At sixty-seven, Keen carries himself with the authority of age, though he still hasn’t lost his good looks and robust physique. When I met him at his sixty-acre ranch north of San Francisco, he led me down to his small writer’s cottage next to a gurgling creek and overlooking the oak-dotted hills of Sonoma County. Along the way, he showed me the object of his latest passion: a full flying trapeze rig.
His new book, Learning to Fly, details how he discovered trapeze late in life — two months shy of his sixty-second birthday — after seeing a television feature about the San Francisco School of Circus Arts. “My emerging passion was not unlike falling in love,” he laughs. “A bit of ecstasy and a lot of foolishness.”
In Keen’s view, flying trapeze is more than a mere recreational sport. Like archery, flower arranging and motorcycle maintenance, it can serve as a vehicle of profound inner discovery and transformation. Learning to fly involves cultivating equanimity, trust, and the willingness to let go — in the real sense of the term. The challenge and the thrill of trapeze lie in overthrowing our resistances and becoming “connoisseurs of fear.”

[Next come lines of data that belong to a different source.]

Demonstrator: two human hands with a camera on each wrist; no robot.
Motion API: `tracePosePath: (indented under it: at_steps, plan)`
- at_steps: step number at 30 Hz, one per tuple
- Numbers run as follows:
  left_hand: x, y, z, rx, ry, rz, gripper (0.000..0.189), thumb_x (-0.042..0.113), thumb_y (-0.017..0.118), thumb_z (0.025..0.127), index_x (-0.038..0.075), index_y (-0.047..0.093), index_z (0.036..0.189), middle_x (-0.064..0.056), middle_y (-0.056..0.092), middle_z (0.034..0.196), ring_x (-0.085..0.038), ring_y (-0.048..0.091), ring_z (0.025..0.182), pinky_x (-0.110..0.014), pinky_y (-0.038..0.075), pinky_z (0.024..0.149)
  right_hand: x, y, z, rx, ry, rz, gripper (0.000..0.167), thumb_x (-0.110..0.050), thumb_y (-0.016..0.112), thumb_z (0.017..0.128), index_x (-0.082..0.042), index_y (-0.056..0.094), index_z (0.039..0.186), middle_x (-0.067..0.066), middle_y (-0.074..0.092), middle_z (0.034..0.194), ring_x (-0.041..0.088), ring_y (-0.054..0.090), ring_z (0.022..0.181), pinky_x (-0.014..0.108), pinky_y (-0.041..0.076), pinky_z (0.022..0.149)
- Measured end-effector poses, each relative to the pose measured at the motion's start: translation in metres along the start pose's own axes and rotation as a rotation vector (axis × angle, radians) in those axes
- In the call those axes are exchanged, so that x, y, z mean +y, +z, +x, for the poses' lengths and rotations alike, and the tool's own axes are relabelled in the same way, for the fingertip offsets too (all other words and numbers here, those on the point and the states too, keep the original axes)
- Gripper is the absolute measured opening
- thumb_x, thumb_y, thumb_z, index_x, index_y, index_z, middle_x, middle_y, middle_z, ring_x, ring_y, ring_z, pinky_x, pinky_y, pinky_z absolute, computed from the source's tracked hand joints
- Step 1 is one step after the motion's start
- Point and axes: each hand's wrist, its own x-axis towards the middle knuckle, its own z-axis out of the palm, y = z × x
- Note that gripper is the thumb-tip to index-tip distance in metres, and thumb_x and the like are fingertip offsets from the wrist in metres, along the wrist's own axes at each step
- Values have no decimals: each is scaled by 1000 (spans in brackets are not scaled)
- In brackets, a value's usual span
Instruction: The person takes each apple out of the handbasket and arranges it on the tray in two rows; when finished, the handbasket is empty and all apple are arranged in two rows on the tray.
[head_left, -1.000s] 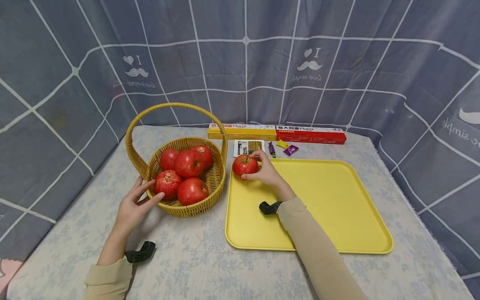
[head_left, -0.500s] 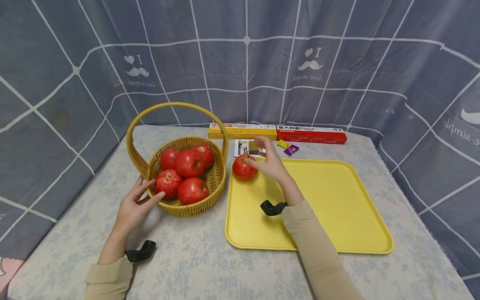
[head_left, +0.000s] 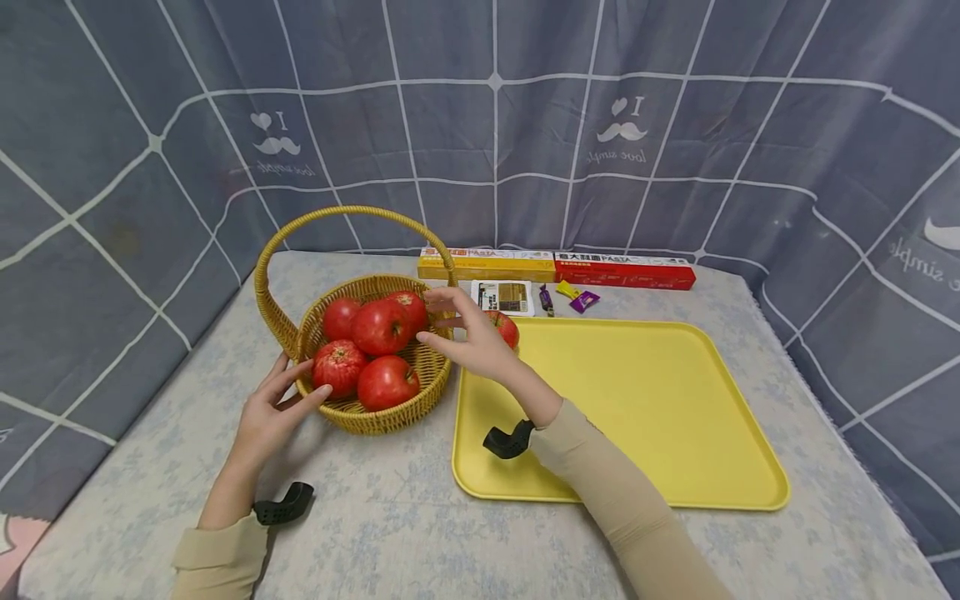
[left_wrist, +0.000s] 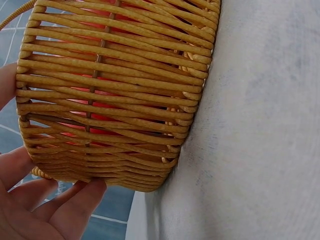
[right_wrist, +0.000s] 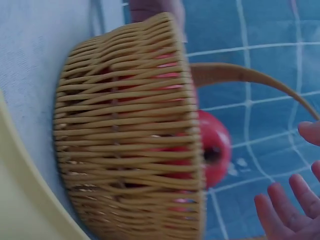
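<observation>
A wicker basket with a tall arched handle holds several red apples. My left hand holds the basket's near-left side, thumb over the rim and fingertips against the woven wall. Over the basket's right rim my right hand is held with fingers apart, nothing between them, close to the apple at the back right. In the right wrist view its spread fingers stand apart from an apple showing above the rim. Another apple, partly hidden behind my right hand, sits in the yellow tray's far-left corner.
The yellow tray lies right of the basket. Behind it are a yellow pasta box, a red pasta box, a flat packet and small wrapped candies. A blue-grey checked curtain hangs around the table.
My right hand has let go of the apple in the tray's corner and moved left to the basket's rim. The left hand and the basket have stayed put.
</observation>
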Motion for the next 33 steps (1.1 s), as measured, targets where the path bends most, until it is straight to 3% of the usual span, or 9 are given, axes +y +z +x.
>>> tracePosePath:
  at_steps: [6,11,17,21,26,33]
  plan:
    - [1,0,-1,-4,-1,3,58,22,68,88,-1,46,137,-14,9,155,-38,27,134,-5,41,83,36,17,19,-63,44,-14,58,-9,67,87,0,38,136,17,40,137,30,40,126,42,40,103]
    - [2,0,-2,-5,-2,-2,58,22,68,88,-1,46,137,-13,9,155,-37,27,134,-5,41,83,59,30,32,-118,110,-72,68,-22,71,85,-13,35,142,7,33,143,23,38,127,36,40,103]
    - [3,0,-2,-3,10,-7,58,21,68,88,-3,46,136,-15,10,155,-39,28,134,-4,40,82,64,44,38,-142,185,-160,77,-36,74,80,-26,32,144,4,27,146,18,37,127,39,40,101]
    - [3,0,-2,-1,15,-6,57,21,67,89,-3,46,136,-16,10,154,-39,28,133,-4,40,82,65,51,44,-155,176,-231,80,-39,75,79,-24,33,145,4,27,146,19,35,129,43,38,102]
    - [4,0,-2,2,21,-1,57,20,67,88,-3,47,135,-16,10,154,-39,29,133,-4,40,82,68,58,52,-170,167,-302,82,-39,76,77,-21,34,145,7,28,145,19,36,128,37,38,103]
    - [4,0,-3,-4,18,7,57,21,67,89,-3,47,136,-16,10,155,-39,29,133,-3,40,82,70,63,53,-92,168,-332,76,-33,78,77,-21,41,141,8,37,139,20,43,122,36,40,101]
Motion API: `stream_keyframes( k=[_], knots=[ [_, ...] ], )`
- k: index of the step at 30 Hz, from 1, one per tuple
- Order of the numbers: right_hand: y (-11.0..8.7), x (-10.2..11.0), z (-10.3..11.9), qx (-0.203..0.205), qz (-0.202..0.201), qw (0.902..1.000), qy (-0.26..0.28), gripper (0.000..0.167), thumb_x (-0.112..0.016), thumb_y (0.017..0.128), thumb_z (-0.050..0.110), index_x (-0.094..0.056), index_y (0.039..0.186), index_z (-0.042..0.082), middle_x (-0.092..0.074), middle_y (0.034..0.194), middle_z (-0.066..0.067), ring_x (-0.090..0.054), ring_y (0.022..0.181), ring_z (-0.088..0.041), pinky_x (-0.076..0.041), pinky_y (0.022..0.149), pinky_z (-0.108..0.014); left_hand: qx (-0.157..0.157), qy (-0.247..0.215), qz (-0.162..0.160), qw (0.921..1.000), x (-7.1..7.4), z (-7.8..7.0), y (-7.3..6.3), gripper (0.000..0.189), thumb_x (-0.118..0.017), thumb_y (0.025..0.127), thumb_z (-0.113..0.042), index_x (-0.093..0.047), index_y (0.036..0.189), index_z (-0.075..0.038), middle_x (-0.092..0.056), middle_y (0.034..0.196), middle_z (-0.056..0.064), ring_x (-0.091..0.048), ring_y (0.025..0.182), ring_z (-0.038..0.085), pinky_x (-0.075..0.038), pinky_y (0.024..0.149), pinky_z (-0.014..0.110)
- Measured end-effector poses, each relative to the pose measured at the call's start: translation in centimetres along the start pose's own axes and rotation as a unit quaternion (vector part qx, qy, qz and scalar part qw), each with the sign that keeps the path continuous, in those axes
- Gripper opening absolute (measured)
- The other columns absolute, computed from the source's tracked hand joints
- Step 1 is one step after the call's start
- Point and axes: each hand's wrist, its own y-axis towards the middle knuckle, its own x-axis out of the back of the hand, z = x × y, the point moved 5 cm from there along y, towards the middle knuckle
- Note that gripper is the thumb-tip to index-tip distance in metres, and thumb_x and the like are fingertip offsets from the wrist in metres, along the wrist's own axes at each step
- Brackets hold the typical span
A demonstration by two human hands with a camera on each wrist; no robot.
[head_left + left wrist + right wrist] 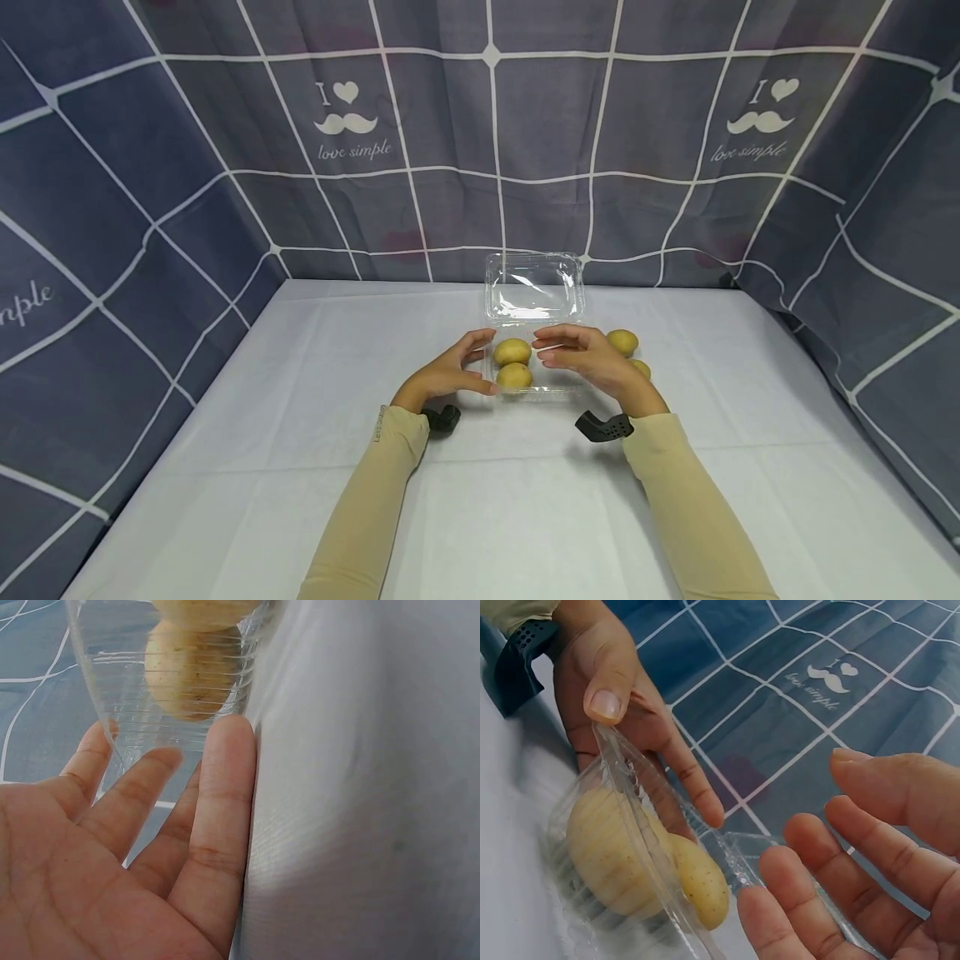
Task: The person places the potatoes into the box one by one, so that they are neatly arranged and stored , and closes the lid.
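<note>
Two small yellow potatoes lie one behind the other in the left half of a clear plastic clamshell box. Its transparent lid stands raised at the back. My left hand is at the box's left side, thumb tip at the near corner of the rim and fingers reaching along the wall. In the left wrist view those fingers look straight beside the ribbed plastic. Over the right half of the box hovers my right hand, fingers spread and slightly bent, with nothing between them in the right wrist view.
Two more potatoes sit on the white tablecloth just right of the box, one partly behind the right hand. A dark checked curtain rises behind the table and along both sides.
</note>
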Motion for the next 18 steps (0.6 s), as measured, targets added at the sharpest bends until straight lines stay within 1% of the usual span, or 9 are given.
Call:
stream_keyframes(
  k=[3,5,7,8,11,14,15,18],
  knots=[
    [-0.2,0.4,0.0,0.003,-0.008,0.9999,0.013,0.054,-0.065,0.101,-0.007,-0.045,0.149,-0.022,-0.071,0.130,-0.010,-0.073,0.114,-0.020,-0.059,0.099,-0.027,-0.001,0.000,0.000,1.0000,0.0,0.0,0.0,0.104,-0.085,0.086,-0.003,-0.025,0.171,-0.010,-0.024,0.177,0.012,-0.026,0.162,0.038,-0.040,0.125,0.053],
    [-0.5,0.6,0.1,0.002,-0.014,0.9999,0.010,0.054,-0.065,0.101,-0.006,-0.045,0.149,-0.021,-0.071,0.130,-0.009,-0.073,0.116,-0.022,-0.060,0.099,-0.028,-0.001,-0.001,0.001,1.0000,0.1,0.0,0.0,0.104,-0.085,0.086,-0.002,-0.024,0.171,-0.010,-0.024,0.177,0.012,-0.026,0.162,0.038,-0.040,0.125,0.054],
    [-0.7,0.9,0.3,0.001,-0.021,0.9998,0.005,0.054,-0.066,0.101,-0.006,-0.046,0.149,-0.021,-0.071,0.130,-0.009,-0.072,0.116,-0.022,-0.060,0.100,-0.028,-0.001,0.000,0.001,1.0000,0.1,0.0,0.0,0.104,-0.085,0.087,-0.002,-0.024,0.171,-0.010,-0.023,0.178,0.012,-0.026,0.162,0.038,-0.040,0.125,0.053],
    [-0.8,1.0,0.4,0.003,-0.024,0.9997,0.003,0.053,-0.067,0.101,-0.005,-0.048,0.148,-0.019,-0.070,0.130,-0.011,-0.072,0.115,-0.020,-0.060,0.100,-0.028,-0.001,0.000,0.002,1.0000,0.1,0.0,0.0,0.104,-0.085,0.086,-0.001,-0.024,0.171,-0.010,-0.023,0.178,0.012,-0.026,0.162,0.038,-0.040,0.125,0.053],
    [-1.1,1.5,0.7,0.006,-0.038,0.9992,0.001,0.045,-0.070,0.099,-0.005,-0.060,0.143,-0.012,-0.072,0.128,-0.009,-0.072,0.111,-0.014,-0.060,0.099,-0.028,-0.003,-0.001,0.003,1.0000,0.1,-0.1,-0.1,0.104,-0.084,0.087,-0.001,-0.024,0.171,-0.009,-0.023,0.177,0.014,-0.026,0.162,0.039,-0.040,0.125,0.053],
    [-1.4,2.1,1.0,0.014,-0.048,0.9988,-0.005,0.038,-0.071,0.099,-0.005,-0.067,0.137,-0.004,-0.074,0.127,-0.010,-0.073,0.108,-0.012,-0.061,0.098,-0.027,-0.003,-0.002,0.005,1.0000,0.0,-0.1,-0.2,0.104,-0.084,0.087,-0.001,-0.023,0.171,-0.008,-0.023,0.177,0.014,-0.025,0.162,0.039,-0.040,0.124,0.053],
    [-1.5,2.3,1.1,0.014,-0.051,0.9985,-0.011,0.038,-0.071,0.099,-0.005,-0.067,0.136,-0.004,-0.074,0.126,-0.009,-0.073,0.107,-0.011,-0.060,0.097,-0.026,-0.003,-0.002,0.005,1.0000,0.0,-0.1,-0.2,0.104,-0.084,0.087,-0.002,-0.023,0.171,-0.008,-0.022,0.177,0.014,-0.025,0.162,0.039,-0.040,0.124,0.053],
    [-1.9,3.0,1.6,0.020,-0.055,0.9975,-0.039,0.041,-0.071,0.099,-0.004,-0.062,0.139,-0.012,-0.074,0.127,-0.010,-0.074,0.107,-0.012,-0.059,0.097,-0.025,-0.003,-0.004,0.006,1.0000,-0.1,-0.2,-0.2,0.105,-0.084,0.087,-0.002,-0.023,0.171,-0.008,-0.022,0.178,0.014,-0.025,0.162,0.039,-0.040,0.124,0.053]
  ],
)
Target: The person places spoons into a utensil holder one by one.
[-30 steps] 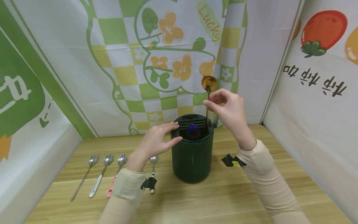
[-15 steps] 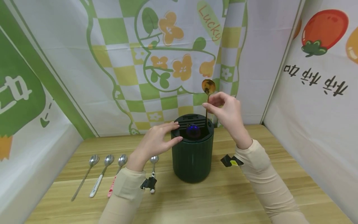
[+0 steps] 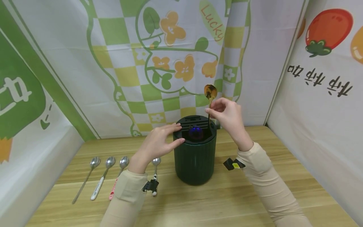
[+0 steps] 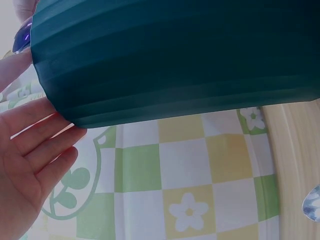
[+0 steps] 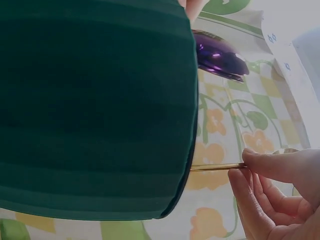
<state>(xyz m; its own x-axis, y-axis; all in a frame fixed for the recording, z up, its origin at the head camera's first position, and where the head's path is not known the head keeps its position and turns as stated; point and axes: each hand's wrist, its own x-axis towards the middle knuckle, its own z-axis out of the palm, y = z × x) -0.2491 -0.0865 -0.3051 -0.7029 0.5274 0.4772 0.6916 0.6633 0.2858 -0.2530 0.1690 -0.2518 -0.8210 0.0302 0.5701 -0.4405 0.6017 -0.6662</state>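
Note:
A dark green ribbed utensil holder (image 3: 194,164) with a black slotted top stands upright on the table. My right hand (image 3: 228,114) pinches a gold spoon (image 3: 210,92) between thumb and fingers, bowl upward. The spoon's handle runs down into the right side of the holder's top, its lower end hidden. In the right wrist view the gold handle (image 5: 217,167) enters past the rim. My left hand (image 3: 158,142) rests with straight fingers and thumb against the holder's left rim. A purple-blue spoon (image 3: 196,133) stands in the holder, its shiny bowl above the slots.
Left of the holder, several spoons lie on the wooden table (image 3: 227,201): a plain metal spoon (image 3: 85,181), a white-handled spoon (image 3: 100,183), a pink-handled spoon (image 3: 123,162) partly behind the left sleeve, and a black-and-white-handled spoon (image 3: 156,163). A printed curtain (image 3: 170,104) hangs behind.
My right hand has moved down and slightly left, and the gold spoon has sunk deeper into the holder. The left hand and the holder stay put.

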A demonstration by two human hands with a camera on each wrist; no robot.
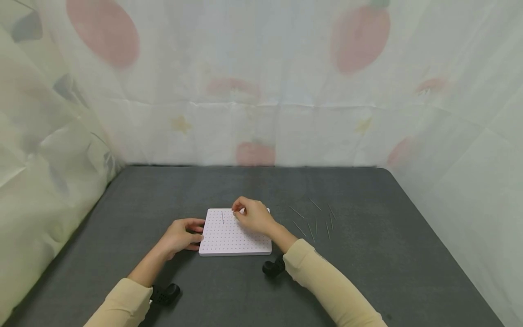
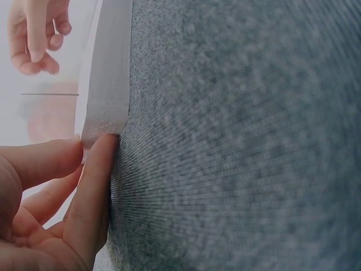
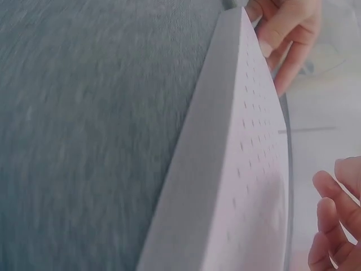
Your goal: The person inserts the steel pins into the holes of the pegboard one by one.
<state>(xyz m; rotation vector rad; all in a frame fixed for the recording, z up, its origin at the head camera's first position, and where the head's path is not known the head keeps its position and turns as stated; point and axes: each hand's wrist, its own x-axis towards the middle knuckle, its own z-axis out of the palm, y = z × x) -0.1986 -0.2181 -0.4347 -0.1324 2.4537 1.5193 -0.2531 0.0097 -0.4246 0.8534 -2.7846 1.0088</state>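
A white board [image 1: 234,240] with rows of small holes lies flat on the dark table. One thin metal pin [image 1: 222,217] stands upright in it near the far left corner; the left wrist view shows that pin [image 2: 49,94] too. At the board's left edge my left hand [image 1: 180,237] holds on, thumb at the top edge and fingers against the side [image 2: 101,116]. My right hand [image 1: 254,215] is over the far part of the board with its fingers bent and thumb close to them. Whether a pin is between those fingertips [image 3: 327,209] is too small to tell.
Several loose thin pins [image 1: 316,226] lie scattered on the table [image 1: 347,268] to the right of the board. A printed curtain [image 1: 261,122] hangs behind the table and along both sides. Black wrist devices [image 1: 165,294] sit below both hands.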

Today Keen heads a local trapeze troupe and a program called Upward Bound for troubled kids and abused women. He also hosts weekly classes, led by professional instructors, for men and women who want to learn the aerial circus art. The examined life of the philosopher isn’t very different from the lure of the trapeze, he muses. “They both promise freedom, release from the mundane — a winged existence.”